**About this exercise:** What are the lines from the top of the entries through the one with "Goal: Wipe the"? Write them out exactly, with no pictures.

++++++

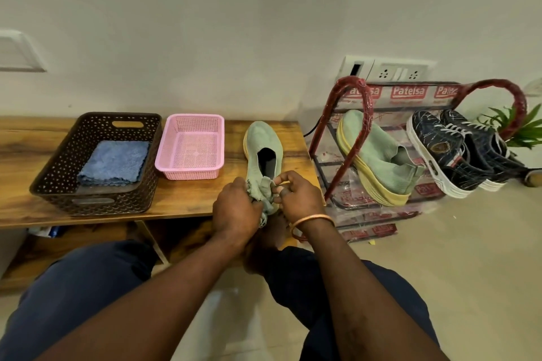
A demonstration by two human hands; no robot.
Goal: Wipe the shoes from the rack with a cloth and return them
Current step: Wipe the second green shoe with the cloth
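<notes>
On the right end of the low wooden bench (pixel 181 202), at about twelve o'clock from the hands, a pale green slip-on shoe (pixel 264 145) lies with its toe pointing toward the wall and its heel at the bench's front edge. The left hand (pixel 236 211) is curled tight around a bunched, frayed greenish cloth (pixel 262 198), pressing it against the shoe's heel; a tail of the cloth hangs below the fist. The right hand (pixel 296 196), with a bangle (pixel 311 221) on its wrist, sits at three o'clock of the left, its fingertips pinched on the heel tab while the other fingers stay loosely bent. At ten o'clock from the hands a dark brown perforated basket (pixel 96 164) stands on the bench with a folded blue towel (pixel 114 163) lying flat inside it. Just beside it, toward eleven o'clock, is a pink mesh basket (pixel 190 146). At two o'clock a rack with red-wrapped hoops (pixel 355 138) stands on the floor beside the bench. The matching green shoe (pixel 378 158) leans tilted on it, yellow sole facing left. Further toward three o'clock a pair of dark blue lace-up sneakers (pixel 457 152) rests side by side on the same rack, near a green plant (pixel 520 129).
</notes>
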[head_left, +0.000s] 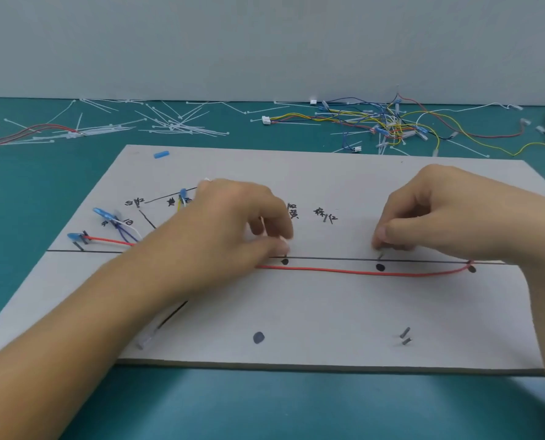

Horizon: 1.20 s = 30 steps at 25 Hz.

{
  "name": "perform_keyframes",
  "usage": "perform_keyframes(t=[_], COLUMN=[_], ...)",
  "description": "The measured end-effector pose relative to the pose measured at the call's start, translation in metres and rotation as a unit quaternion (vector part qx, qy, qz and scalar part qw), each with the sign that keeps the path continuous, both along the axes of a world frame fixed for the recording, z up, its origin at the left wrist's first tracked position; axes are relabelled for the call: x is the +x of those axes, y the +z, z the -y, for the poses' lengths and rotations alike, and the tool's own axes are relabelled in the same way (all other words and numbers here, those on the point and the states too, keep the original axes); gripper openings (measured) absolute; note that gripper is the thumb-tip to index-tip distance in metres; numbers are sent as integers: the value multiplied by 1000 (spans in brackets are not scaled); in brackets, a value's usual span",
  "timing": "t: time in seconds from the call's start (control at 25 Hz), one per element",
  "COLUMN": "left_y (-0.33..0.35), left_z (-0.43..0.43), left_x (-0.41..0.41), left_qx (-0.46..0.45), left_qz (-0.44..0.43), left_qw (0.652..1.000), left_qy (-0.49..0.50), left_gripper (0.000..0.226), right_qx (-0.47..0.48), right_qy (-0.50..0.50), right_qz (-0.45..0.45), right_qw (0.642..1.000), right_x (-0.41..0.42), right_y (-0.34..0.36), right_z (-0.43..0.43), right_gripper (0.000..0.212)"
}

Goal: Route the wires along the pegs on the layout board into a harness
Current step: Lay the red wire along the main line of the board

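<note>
Teal table (265, 408) carries a grey layout board (328, 312), laid flat so its pegs stand up as guides. The left hand (233, 230) reaches across the board, its grip narrow, thumb meeting forefinger just above the drawn black line (328, 258); I cannot tell what it holds. The right hand (439, 217) pinches the top of a small peg (380, 255), probably to steady it. A red wire (360, 273) lies slack just below the line, running from under one hand to the other, not yet taut.

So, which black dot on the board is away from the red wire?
The dot near the front edge of the board, alone; the other three sit along the red wire.
</note>
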<state>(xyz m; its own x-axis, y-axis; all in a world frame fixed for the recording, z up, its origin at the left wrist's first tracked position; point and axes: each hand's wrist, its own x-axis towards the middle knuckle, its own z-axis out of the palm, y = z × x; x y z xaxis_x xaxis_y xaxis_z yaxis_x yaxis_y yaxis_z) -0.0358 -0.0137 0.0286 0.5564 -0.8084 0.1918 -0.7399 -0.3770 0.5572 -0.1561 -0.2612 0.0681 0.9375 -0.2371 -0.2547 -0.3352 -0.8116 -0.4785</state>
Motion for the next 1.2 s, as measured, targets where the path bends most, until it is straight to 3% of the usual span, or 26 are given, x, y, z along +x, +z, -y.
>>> perform_keyframes(t=[0.16,0.28,0.48,1.2], left_y=[13,9,2,-2], left_z=[-22,-27,-26,-30], left_x=[25,39,41,51], left_qx=[-53,-19,41,44], left_qz=[12,7,-7,-23], left_qw=[991,984,990,993], left_qy=[125,175,133,103], left_gripper=[11,12,15,18], right_qx=[-40,-38,-30,-7], right_qy=[20,46,65,88], right_qz=[31,66,74,109], right_qw=[999,996,995,990], right_x=[5,10,12,14], right_y=[-10,-20,-26,-33], right_z=[-7,-15,-18,-34], right_gripper=[21,28,24,11])
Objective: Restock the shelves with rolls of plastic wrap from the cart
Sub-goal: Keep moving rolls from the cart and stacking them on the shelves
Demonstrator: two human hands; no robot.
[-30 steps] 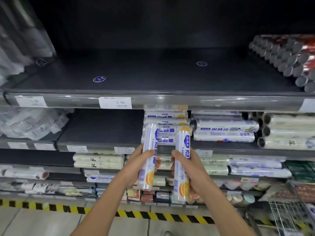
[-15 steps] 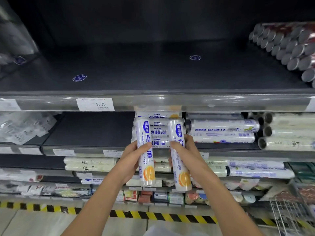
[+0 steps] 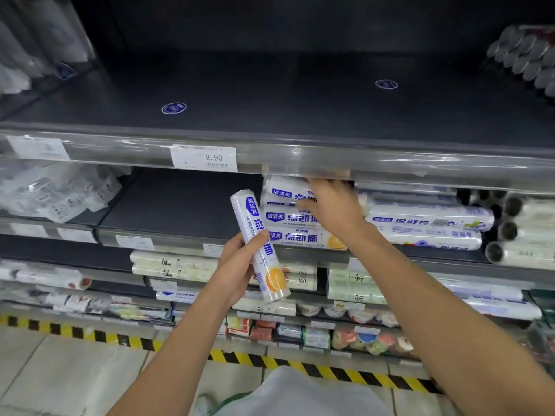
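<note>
While the left hand grips a tilted roll, the right hand touches the stack farther right; blur hides whether it grips.

Dim shelving, hard glare, wide-angle bend.
The dark grey upper shelf sinks into shadow, and white glare streaks its clear plastic edge strip. The right hand is motion-blurred, while the white, blue-labelled roll of plastic wrap in the left hand reads sharp. Corners smear and curve.
</note>
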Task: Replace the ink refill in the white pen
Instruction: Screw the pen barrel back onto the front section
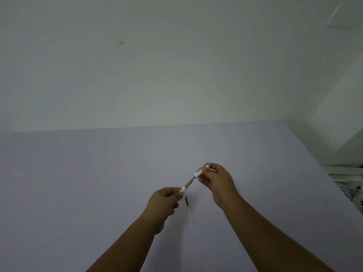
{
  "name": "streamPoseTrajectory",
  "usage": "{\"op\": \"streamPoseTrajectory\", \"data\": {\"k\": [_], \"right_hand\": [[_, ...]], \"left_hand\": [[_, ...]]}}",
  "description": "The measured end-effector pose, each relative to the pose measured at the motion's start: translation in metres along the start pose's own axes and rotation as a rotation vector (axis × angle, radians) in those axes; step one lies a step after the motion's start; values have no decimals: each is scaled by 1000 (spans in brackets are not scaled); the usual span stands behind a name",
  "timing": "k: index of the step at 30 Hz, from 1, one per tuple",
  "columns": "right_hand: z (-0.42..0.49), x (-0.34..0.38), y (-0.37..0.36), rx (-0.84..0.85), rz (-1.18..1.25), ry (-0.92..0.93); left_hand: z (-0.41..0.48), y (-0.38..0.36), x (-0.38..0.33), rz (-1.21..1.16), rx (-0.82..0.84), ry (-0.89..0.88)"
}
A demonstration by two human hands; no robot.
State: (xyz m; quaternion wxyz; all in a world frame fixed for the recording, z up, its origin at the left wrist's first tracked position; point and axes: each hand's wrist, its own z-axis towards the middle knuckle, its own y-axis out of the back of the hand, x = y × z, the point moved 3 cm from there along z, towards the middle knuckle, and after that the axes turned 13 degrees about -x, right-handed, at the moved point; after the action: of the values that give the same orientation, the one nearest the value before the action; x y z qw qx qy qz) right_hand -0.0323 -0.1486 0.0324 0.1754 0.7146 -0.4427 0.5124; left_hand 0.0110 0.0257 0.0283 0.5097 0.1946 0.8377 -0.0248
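The white pen is held above the lilac table point(98, 183) in two parts. My left hand point(164, 203) pinches the grey tip section point(187, 185) with its white band, pointing up and to the right. My right hand point(216, 183) grips the white barrel point(198, 174), whose open end faces the tip section. The two parts almost touch; whether they are joined I cannot tell. A thin ink refill point(189, 208), dark at its upper end and clear toward the lower, lies on the table just below my left hand's fingers.
A plain pale wall point(157, 65) rises behind the table's far edge. The table's right edge runs diagonally down to the right. Beyond it, white objects and cables point(349, 185) sit at the frame's right side.
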Motion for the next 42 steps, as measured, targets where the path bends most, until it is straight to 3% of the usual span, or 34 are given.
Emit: {"op": "streamPoseTrajectory", "data": {"k": [6,20,28,32,37,42], "right_hand": [[-10,-9,-6,144,-133,-34],[-6,-13,-3,140,-129,-118],[-4,-14,-3,55,-162,-90],[-8,-22,0,13,-334,-95],[-13,-34,-2,21,-520,-88],[-2,-37,-2,-58,-613,-104]], "left_hand": [[-4,-4,-4,-4,-2,-28],[-4,-13,-3,69,-157,-184],[2,-20,3,-38,-91,-56],[4,-26,9,-136,-27,29],[11,-35,18,-204,-64,93],[19,-44,23,-137,-85,61]]}}
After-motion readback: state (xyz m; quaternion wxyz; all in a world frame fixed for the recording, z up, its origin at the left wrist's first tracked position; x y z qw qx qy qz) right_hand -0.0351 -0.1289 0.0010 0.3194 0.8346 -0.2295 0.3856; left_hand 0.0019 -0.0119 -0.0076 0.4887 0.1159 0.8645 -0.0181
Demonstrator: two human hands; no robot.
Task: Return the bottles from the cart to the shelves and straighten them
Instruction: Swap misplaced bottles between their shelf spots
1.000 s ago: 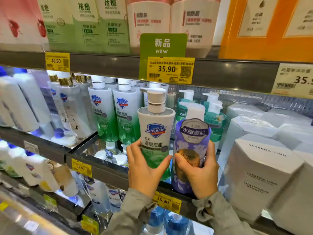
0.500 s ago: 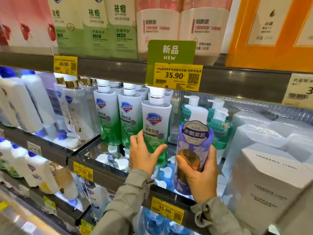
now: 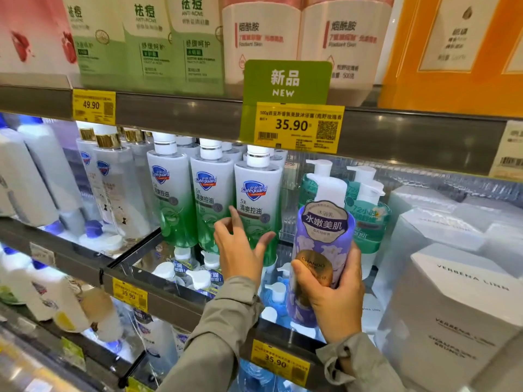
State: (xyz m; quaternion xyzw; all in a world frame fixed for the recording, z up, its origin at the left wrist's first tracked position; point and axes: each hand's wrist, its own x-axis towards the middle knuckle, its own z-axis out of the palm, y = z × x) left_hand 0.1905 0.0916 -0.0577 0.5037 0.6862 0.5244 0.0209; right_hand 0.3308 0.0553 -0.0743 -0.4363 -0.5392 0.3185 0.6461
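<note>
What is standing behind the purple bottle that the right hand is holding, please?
Teal pump bottles with white pump heads stand behind the purple bottle. It and the right hand cover the nearest one's lower part; their count cannot be told.

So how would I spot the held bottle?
Find the green NEW sign on the shelf edge. Below, the right hand grips a purple pump bottle. Unlike the green Safeguard bottles beside it, it has white flowers and a gold emblem.

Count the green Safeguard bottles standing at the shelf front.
3: the left bottle, the middle bottle, the right bottle by the left hand. Behind them, caps suggest more, mostly hidden.
</note>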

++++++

**Output below:**
A demonstration by two human hands; no robot.
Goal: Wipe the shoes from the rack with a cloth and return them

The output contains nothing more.